Hanau – Es ist keine Überraschung gewesen, die das Landgericht Hanau verkündet hat: Freispruch für die Mutter des vor 34 Jahren im Umfeld einer obskuren Sekte in der Hanauer Weststadt in einem Sack erstickten vierjährigen Jan.

Doch Susanne Wetzel, die Vorsitzende der Schwurgerichtskammer, überrascht mit ihrer rund 45-minütigen Urteilsbegründung, in der sie einerseits die Gründe für das Urteil sehr sachlich ausführt, andererseits die Staatsanwaltschaft mit sehr harschen und emotionalen Worten angreift und zudem behauptet, die Medien würden sich von der Hanauer Anklagebehörde „instrumentalisieren lassen“. Am Ende der rund ein Jahr dauernden Hauptverhandlung unterscheiden die fünf Richter sehr scharf zwischen „forensischer Wahrheit“ und moralischer Verantwortung.
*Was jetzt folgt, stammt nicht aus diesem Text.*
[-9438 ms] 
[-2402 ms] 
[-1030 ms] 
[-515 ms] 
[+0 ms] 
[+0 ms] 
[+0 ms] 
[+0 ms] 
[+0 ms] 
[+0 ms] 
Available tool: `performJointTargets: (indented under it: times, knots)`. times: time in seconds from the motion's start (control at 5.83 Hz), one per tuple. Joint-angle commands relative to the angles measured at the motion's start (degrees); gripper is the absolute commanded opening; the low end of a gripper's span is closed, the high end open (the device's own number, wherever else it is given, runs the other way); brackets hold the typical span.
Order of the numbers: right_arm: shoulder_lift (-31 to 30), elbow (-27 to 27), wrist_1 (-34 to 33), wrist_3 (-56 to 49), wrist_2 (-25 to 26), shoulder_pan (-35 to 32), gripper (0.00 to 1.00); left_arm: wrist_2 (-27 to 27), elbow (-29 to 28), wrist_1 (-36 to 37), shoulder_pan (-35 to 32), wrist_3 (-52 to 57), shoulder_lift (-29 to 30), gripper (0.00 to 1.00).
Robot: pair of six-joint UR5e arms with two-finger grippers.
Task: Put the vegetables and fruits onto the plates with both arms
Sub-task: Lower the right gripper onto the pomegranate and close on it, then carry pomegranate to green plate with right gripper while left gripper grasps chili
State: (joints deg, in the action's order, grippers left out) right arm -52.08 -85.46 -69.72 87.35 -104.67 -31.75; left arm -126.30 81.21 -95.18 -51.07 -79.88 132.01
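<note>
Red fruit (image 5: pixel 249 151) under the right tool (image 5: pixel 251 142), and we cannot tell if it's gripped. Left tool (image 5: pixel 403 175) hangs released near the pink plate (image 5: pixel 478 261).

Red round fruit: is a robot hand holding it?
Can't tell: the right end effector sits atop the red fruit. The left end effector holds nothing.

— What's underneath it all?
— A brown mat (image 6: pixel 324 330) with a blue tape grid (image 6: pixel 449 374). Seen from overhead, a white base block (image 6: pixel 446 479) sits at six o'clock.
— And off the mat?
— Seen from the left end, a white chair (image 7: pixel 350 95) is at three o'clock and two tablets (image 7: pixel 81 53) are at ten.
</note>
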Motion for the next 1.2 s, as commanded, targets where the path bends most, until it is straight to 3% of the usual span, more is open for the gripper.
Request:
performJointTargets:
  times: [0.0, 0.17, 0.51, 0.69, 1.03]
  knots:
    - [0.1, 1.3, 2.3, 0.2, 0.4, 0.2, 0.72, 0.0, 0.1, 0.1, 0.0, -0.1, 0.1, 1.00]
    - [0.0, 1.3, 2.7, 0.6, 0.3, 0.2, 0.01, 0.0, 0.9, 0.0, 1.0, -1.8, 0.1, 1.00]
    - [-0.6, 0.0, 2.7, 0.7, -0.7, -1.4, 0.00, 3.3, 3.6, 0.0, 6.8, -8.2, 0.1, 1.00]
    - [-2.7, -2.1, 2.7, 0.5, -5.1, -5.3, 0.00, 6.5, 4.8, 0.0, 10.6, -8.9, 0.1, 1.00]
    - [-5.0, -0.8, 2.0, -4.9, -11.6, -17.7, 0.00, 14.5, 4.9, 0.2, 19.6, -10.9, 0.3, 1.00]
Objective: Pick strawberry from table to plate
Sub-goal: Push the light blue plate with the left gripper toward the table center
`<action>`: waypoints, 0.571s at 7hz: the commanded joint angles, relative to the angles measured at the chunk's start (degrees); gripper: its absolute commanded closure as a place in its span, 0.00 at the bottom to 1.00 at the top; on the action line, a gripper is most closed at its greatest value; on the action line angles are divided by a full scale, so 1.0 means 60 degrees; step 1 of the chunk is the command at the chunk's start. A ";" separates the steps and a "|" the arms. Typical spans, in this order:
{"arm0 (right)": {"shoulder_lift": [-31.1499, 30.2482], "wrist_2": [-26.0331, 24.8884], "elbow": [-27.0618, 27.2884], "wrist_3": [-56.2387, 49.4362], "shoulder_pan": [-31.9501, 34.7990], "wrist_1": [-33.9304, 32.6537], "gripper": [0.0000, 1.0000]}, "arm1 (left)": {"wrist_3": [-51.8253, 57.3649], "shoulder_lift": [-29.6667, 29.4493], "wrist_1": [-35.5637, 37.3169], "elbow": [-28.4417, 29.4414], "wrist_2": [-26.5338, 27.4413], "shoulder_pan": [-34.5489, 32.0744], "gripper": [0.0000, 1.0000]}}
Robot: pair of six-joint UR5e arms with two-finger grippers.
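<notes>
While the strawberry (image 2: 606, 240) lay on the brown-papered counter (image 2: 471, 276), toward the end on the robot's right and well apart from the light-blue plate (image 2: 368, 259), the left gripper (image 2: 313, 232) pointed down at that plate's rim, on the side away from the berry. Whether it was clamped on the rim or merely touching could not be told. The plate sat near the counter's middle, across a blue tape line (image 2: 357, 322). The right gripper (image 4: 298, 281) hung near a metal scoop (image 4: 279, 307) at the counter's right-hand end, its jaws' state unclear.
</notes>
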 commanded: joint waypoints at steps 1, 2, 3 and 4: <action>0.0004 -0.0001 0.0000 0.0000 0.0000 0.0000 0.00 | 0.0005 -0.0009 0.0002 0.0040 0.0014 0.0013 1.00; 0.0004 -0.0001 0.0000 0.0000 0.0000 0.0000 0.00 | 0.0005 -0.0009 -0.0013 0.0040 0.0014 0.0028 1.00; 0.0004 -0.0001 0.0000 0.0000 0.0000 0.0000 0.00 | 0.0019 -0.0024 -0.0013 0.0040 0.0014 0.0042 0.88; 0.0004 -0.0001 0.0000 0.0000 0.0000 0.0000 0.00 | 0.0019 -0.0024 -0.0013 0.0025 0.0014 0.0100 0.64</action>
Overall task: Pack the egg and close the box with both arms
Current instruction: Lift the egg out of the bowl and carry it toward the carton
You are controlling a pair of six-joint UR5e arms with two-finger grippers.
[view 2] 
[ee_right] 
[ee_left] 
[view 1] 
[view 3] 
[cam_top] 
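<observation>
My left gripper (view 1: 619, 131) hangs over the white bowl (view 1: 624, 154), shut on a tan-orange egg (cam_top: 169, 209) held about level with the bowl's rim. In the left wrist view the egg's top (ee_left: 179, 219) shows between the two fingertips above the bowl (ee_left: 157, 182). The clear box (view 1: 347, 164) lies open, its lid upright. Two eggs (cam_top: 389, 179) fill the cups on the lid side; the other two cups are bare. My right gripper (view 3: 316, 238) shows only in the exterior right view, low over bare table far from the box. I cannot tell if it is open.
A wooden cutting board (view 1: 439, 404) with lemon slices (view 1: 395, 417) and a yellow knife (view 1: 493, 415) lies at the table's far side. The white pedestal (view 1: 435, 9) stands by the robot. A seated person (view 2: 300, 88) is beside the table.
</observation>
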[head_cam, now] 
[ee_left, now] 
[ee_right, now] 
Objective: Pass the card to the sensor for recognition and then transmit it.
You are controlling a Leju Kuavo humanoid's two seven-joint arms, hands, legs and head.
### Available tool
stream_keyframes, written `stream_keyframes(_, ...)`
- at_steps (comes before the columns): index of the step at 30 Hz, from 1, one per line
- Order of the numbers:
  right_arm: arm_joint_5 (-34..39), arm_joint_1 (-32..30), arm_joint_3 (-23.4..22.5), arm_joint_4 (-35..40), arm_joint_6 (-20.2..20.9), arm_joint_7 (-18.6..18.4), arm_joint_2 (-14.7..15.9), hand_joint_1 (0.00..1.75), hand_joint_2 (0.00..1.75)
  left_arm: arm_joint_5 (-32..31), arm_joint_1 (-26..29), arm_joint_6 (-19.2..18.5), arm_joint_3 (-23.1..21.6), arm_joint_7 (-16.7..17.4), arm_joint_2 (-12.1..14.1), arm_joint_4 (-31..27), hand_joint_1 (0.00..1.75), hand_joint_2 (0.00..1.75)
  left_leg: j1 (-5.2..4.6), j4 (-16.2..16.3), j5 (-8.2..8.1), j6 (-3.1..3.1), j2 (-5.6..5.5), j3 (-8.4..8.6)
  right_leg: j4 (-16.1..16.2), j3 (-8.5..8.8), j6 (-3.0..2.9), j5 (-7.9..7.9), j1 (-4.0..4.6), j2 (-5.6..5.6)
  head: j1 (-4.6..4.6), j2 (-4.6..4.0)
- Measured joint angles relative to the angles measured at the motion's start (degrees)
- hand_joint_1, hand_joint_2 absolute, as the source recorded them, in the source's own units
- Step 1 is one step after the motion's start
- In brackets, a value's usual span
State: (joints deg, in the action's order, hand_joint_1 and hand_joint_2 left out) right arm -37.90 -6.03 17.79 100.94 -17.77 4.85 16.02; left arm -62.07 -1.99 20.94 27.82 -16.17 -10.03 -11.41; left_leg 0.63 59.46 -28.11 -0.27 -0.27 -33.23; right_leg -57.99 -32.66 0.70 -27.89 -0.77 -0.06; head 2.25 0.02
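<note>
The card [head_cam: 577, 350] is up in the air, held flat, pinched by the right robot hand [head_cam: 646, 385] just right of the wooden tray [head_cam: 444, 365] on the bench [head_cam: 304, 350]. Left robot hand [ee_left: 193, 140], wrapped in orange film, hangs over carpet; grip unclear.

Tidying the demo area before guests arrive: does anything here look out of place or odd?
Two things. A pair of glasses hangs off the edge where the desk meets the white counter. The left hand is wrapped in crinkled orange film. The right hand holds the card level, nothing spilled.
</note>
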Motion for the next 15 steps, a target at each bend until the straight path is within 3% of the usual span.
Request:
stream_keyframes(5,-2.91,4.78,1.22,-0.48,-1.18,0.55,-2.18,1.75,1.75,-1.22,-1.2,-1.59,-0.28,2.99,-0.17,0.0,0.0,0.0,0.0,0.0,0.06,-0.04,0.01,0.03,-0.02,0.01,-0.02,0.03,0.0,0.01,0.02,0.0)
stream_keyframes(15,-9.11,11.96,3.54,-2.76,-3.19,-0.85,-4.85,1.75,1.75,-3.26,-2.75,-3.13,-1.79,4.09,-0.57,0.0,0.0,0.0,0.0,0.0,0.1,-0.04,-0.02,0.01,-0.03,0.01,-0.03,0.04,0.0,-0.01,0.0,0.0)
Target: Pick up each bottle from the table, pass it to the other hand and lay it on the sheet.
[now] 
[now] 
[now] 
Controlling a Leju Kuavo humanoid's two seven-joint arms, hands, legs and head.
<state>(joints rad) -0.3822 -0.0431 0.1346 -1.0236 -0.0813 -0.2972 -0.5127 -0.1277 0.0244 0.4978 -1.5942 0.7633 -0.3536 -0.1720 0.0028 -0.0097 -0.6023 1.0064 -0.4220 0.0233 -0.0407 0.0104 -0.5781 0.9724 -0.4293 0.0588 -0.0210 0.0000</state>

Entschädigung für 545 Tage Untersuchungshaft

Nach zahlreichen Zeugenaussagen hat die Kammer am Ende „erhebliche Zweifel an der Schuld“ der heute 61-Jährigen, die bis Mai dieses Jahres 545 Tage in Untersuchungshaft gesessen hatte. Dafür wird ihr nun Haftentschädigung zugesprochen. Der Vorwurf, die Angeklagte habe zusammen mit der mutmaßlichen Sektenanführerin Sylvia D. ihren Sohn aus niedrigen Beweggründen ermordet oder dazu Beihilfe geleistet, sei nicht zu beweisen gewesen. So seien zahlreiche Details der Anklage „nicht erwiesen“.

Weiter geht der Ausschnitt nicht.